Collected data:
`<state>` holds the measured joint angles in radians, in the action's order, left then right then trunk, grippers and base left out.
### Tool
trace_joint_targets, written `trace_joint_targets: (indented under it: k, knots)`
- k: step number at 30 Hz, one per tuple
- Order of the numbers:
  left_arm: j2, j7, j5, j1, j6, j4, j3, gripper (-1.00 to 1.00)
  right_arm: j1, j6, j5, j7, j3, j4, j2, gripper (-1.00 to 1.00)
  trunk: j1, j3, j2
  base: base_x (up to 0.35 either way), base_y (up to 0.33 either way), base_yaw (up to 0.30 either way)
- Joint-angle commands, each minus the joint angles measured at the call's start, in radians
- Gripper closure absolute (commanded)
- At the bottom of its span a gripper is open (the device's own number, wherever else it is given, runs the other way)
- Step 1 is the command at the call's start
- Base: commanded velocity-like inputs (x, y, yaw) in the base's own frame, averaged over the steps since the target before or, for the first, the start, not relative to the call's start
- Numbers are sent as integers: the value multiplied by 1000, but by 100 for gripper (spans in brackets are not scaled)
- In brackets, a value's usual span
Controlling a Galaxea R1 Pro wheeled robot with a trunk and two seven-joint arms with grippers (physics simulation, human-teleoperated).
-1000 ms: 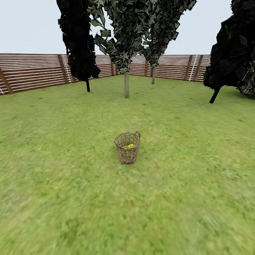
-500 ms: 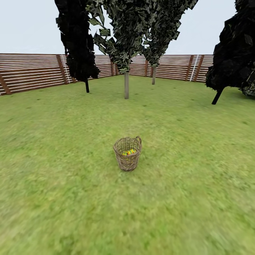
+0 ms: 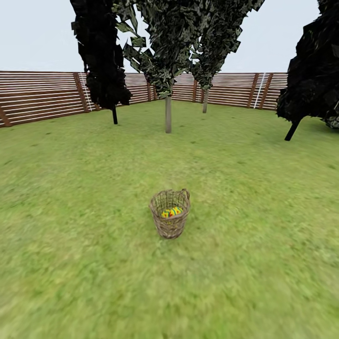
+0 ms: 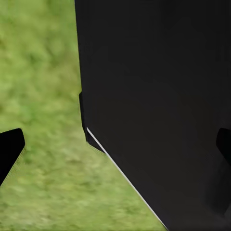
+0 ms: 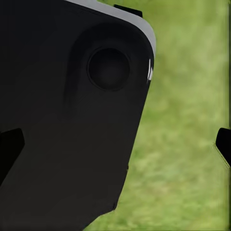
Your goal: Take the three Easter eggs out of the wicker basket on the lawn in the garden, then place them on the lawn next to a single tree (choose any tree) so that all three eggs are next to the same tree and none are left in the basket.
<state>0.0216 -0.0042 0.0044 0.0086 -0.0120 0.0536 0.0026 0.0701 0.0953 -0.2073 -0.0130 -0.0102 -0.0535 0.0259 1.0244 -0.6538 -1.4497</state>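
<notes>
While the robot faces the wicker basket standing upright on the lawn, the arms seem tucked down at its sides, each wrist camera looking past a dark body panel at grass. That fits, I'd judge, a machine on its way and not yet reaching. The left gripper shows a black fingertip at each edge of its view, well apart, so its fingers are spread with nothing between them; the right gripper looks the same, spread and empty.

Inside the basket sit the Easter eggs, a patch of yellow with flecks of red and blue. Through the weave I cannot count them or tell them apart. Beyond it, well off, rises the tree with the pale trunk, its crown cut off by the frame, the slatted fence behind. A dark thin-trunked tree stands near it.
</notes>
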Motion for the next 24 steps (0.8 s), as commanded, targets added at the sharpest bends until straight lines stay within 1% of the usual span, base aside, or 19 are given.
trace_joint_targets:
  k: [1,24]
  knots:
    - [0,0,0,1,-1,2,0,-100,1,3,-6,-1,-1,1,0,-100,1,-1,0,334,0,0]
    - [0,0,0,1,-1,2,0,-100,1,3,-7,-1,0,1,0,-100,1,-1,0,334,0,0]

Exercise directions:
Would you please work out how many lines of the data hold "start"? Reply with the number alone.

Expected answer:
3